I believe there was an article around this in the NY Times not long ago, inspired by a book coming out with error corrected. It said, IIRC, that errors in books are particularly dangerous because people tend to give books more credence than possibly warranted. For instance, fact checkers at the New Yorker stop when they find confirmation in a book. I think the article mentioned an error that had propagated through many books. Newspapers have errors too, but they get corrected in later editions and people understand that under deadline pressure errors will creep in. Books don’t go through as thorough a fact checking process as people think - definitely not as thorough as a peer reviewed paper.

Sometimes the issue is just chronology. I read a bunch of Norman Cantor books before I knew anything about the field of medieval history. Over time, I became a little more aware. Occasionally I would read something that to my recollection, interpreted the period substantially differently than had Cantor. So I revisited some of his books later on and to my surprise, were not as helpful as they once were.

Pretty simple, really.

It’s very hard to pick up factual inaccuracies in a text if you are not already an expert. If a history textbook hinges their argument on Columbus landing in America in 1429 then, unless you know he landed in 1492, the argument would seem perfectly convincing to you. If a book is backed up by a seeming profusion of cites, then unless you find an expert to debunk the book, you generally have to accept the premise of their arguments at least. And even if you do find a debunker, you then have to try and find a debunker for the debunker since usually everybody has an agenda.

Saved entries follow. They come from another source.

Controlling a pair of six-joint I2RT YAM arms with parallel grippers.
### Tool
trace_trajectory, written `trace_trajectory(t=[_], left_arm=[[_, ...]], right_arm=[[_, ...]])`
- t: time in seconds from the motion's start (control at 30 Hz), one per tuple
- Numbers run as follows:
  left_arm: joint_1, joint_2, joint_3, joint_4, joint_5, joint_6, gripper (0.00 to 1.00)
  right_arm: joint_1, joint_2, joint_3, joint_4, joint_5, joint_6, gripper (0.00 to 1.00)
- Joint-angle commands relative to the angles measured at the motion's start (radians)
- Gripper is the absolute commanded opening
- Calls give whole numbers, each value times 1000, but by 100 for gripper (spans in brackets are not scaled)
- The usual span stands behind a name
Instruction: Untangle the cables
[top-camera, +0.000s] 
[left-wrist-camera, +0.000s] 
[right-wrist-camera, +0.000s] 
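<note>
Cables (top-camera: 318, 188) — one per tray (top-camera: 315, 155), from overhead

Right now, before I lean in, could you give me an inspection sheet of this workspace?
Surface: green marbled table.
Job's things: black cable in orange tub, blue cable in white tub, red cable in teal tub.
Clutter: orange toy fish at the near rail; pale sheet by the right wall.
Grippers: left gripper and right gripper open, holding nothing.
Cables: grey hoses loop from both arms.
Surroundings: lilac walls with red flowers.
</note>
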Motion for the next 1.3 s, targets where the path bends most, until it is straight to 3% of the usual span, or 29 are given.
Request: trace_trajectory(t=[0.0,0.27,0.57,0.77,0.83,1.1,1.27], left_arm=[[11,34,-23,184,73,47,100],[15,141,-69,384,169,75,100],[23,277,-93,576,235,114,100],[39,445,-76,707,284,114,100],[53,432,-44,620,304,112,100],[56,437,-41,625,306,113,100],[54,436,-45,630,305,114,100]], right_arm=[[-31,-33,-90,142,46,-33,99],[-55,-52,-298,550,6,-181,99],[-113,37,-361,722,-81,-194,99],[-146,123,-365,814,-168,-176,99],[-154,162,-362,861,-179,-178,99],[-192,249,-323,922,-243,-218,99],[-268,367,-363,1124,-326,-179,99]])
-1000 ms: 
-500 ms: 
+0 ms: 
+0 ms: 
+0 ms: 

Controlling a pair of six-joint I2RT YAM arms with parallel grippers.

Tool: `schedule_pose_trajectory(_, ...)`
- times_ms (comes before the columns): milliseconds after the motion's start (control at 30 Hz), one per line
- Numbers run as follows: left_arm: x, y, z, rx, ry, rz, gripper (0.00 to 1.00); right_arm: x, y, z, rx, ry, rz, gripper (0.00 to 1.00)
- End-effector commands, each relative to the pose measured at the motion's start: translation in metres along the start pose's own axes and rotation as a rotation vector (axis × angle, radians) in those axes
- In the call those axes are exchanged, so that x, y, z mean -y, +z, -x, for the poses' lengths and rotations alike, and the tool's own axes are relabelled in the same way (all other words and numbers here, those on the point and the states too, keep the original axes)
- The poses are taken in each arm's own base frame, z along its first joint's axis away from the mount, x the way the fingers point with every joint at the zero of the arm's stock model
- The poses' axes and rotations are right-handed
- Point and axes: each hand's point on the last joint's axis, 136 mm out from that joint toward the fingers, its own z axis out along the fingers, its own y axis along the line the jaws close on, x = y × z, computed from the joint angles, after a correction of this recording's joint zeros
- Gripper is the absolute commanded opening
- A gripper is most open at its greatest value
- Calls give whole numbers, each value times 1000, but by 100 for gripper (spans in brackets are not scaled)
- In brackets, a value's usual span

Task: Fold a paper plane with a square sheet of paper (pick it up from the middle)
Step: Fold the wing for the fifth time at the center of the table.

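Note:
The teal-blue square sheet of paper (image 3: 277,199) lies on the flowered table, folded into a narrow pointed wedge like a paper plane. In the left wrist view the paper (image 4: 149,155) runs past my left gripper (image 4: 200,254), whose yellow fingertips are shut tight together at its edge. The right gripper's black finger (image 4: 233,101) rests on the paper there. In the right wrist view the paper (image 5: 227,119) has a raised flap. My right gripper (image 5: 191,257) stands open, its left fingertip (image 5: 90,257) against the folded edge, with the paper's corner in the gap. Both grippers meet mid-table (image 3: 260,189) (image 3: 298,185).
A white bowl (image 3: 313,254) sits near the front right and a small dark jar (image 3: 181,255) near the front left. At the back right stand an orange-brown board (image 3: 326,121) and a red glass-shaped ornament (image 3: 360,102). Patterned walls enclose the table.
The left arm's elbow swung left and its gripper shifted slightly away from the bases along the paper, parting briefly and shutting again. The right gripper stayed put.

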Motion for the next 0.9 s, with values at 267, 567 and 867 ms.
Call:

An example I remember was reading Stephen Levitt’s freakanomics. He seems to present a seemingly solid argument for the link between legalised abortion and the drop in crime rate. However, there was a conversation between Levitt and another economist who disputed his conclusions. He raised several caveats about Levitts data, drilling down into specifics which would appear to contradict his apperent claim. Without that expert knowledge, there is no way I could have picked up on that.

Most of the points have been raised:

  • Stumbling on a book that was supposed to provide more information and being put off by dumb errors;
  • A need/requirement to preview a work to see whether it should be recommended to a less informed group;
  • Looking for errors against which to warn others.

In addition, if one engages on a topic with regularity, one needs to know the sort of error that is being promulgated. Some number of professsional biologists have to wade through Dembski and Behe just to see what sort of illogic or distortions they will encounter in the outside world.

I would also quibble about one assumption made in the OP. It is possible that one is not an expert in an area. It is quite possible to have just a basic understanding of some aspect of a work. In that case, the errors stand out in the way that Left Hand of Dorkness noted. How can I trust a work on an area in which I am ignorant if the areas on which I am informed are constantly wrong?
This happened to me with Stuart Berg Flexner’s I Hear America Talking and Listening to America. Both books provide a wealth of information about slang, colloquialisms, catch-phrases, figures of speech, and cliches in American history. Unfortunately, there were several places where the information was clearly wrong. On the section on WWII of I Hear America Talking, he misidentifies weapons and aircraft, gets the actions or fates of several key people wrong, and describes several events or objects incorrectly. I do not expect a word-smith to be overwhelmingly familiar with WWII trivia, but I expect a person publishing a reference work to meet some minimum standard of fact checking. The errors in that section now cast doubt on his claims for the meaning, usage, and popularity of the hundreds of other definitions and descriptions that he provides. If he cannot get correct information that is widely published in numerous books from recent (almost contemporary) history–history that he lived through–why should I believe him on arcane terms from the frontier of the 1840s?